Why AI search visibility needs its own benchmark
Traditional rank trackers measure where a page appears in a search result. AI search engines often return a single answer or a short list of sources.
To understand visibility, you need to know whether the brand is mentioned, whether the answer is accurate, and whether the site is cited as a source.
A benchmark turns that subjective experience into a repeatable, comparable process.
The platforms we test
- ChatGPT: conversational answers with browsing and reasoning modes.
- Gemini: Google's AI assistant with search grounding.
- Perplexity: answer engine that explicitly cites sources.

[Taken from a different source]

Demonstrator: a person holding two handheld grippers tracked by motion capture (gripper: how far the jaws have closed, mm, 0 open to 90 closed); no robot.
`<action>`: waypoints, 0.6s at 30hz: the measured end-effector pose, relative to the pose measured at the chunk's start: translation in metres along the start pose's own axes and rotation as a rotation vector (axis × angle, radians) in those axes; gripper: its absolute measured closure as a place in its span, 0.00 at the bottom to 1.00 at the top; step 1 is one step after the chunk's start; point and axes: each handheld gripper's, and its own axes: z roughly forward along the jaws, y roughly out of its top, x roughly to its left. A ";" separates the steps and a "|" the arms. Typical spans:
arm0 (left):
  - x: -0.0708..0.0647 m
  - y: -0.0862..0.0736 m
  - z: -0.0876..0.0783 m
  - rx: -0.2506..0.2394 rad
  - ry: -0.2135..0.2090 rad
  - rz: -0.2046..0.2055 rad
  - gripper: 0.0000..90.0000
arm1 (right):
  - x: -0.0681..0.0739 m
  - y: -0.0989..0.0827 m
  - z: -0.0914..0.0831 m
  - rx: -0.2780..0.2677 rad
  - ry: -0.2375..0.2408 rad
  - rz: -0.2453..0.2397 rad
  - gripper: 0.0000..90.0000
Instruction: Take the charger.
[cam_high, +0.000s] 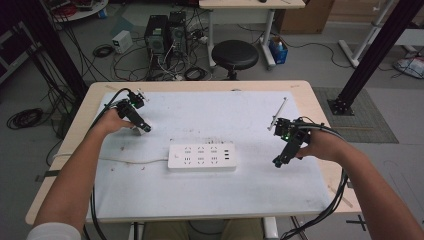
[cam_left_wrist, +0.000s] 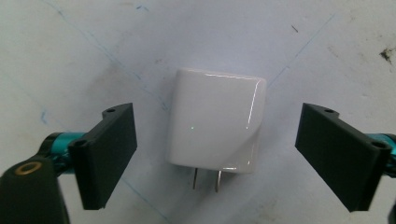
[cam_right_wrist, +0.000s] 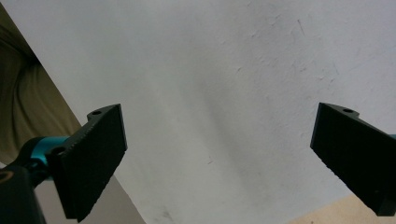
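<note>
White and glossy, the plug-in charger (cam_left_wrist: 215, 122) lies flat on the surface squarely between the spread left tongs (cam_left_wrist: 215, 156), untouched, prongs pointing back toward them, while the right tongs (cam_right_wrist: 219, 163) hang spread and empty well apart.

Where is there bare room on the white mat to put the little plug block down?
Roomy patches: the wide strip between the power strip and the mat's near edge, and the far stretch of the white mat behind it. It is tighter at the far left, where the left gripper straddles the white plug block, and at the right by the right gripper.
</note>
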 end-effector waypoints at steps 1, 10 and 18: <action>-0.001 0.000 0.002 -0.014 -0.001 -0.012 0.16 | 0.000 0.000 0.000 0.002 0.002 0.003 0.03; 0.002 0.001 0.009 0.009 -0.005 0.001 0.32 | -0.004 0.000 0.002 0.003 0.006 -0.006 0.03; 0.002 0.000 0.011 0.008 -0.025 0.013 0.44 | -0.005 0.000 0.001 0.009 0.006 -0.003 0.03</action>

- Claude: long-form reasoning assistant used for complex queries.
The methodology
- Prompt categories: branded queries, unbranded service queries, comparison queries and local/Europe-facing queries.
- Branded vs unbranded: we track both "MaxDesign" mentions and citations for broader topics like "SEO operating system" or "GEO services Serbia".
- Geography and language: prompts are run with English and Europe-focused context where possible.
- Recording format: each result is logged with date, platform, prompt, answer summary, mention type and source citations when available.
The 10 baseline prompts
- Who is Miroslav Radosavljević?
- What is MaxDesign SEO OS?
- Best SEO operating system for European companies.
- GEO services Serbia.
- AEO services Europe.
- AI SEO expert in Serbia.
- Entity SEO services Belgrade.
- MaxDesign vs traditional SEO agency.
- How to test AI search visibility?
- ChatGPT visibility for small brands.
Latest results snapshot
Public validation is in progress. The first manual baseline is being compiled and will be published here once the dataset is ready for public use.
We do not cherry-pick favourable results. The benchmark will show where MaxDesign is cited, where it is missing and what we change as a result.
What we do with the results
- Every missing mention becomes a content, schema or authority task inside the SEO OS.
- Inaccurate answers are corrected by improving entity clarity and source signals.
- Patterns across platforms inform prioritisation, not guesswork.
Limitations and transparency
AI answers are non-deterministic. The same prompt can produce different results on different days.
We run prompts manually to keep the process transparent and reproducible, but this limits frequency compared to automated scraping.
No benchmark can guarantee future visibility. It can only expose gaps and guide action.
How to run your own benchmark
- 1) Choose 5–10 prompts that cover branded, unbranded and comparison intent.
- 2) Run them on the same day across ChatGPT, Gemini, Perplexity and Claude.
- 3) Record answer summary, brand mention, source citations and any factual errors.
- 4) Repeat monthly and compare trends, not single results.